● TASK DESCRIPTION
Restate all the data word for word and omit the pictures.

==== DATASET CONTENT

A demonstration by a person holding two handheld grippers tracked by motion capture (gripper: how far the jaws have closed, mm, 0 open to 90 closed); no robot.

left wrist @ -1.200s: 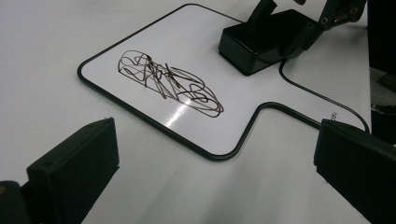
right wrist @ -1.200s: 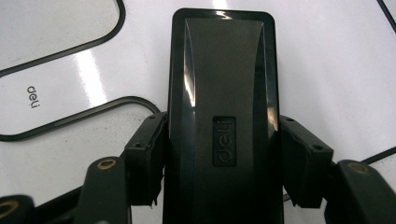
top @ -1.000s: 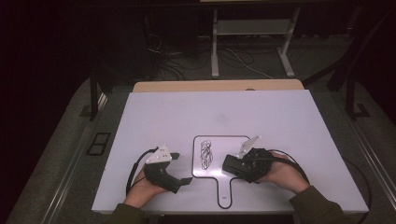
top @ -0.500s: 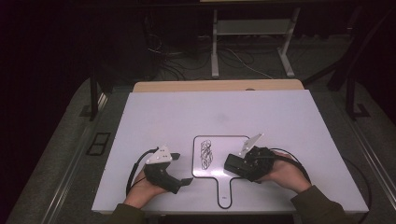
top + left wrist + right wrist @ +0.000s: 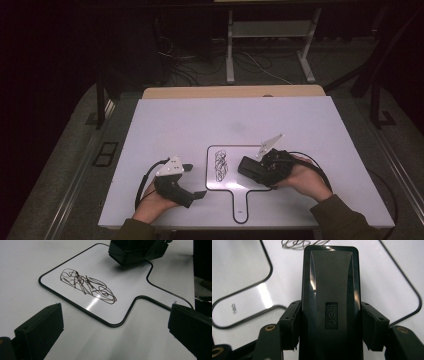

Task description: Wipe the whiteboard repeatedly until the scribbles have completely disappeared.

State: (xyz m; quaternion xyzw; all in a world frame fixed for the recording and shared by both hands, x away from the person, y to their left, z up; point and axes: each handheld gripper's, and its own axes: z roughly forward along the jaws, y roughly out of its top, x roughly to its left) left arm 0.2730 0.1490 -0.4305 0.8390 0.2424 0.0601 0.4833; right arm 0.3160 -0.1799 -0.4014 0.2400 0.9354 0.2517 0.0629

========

● RESPONSE TO THIS TASK
A demonstration by a person holding two handheld grippers tracked by motion capture (gripper: how far the jaws have closed, mm, 0 open to 90 closed); no robot.

left wrist @ -1.200s: 
right wrist @ -1.200s: 
top @ -1.000s: 
top @ -0.500s: 
top + left wrist + right wrist @ +0.000s: 

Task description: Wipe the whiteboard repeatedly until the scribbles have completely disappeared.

State: (xyz m; quaternion xyzw; all in a world frame fixed for the recording and shared by both hands, x away from the person, y to their left, z up; point and axes: each handheld gripper's, and its own axes: z roughly forward along the jaws, y roughly out of its top, x roughly to its left) left arm 0.2730 0.1490 -0.4305 0.8390 0.2424 0.0601 0.4833; right arm 0.3160 -0.1799 -0.4014 0.2400 0.9354 0.2517 0.0629

For this exercise, nothing further remains to be done.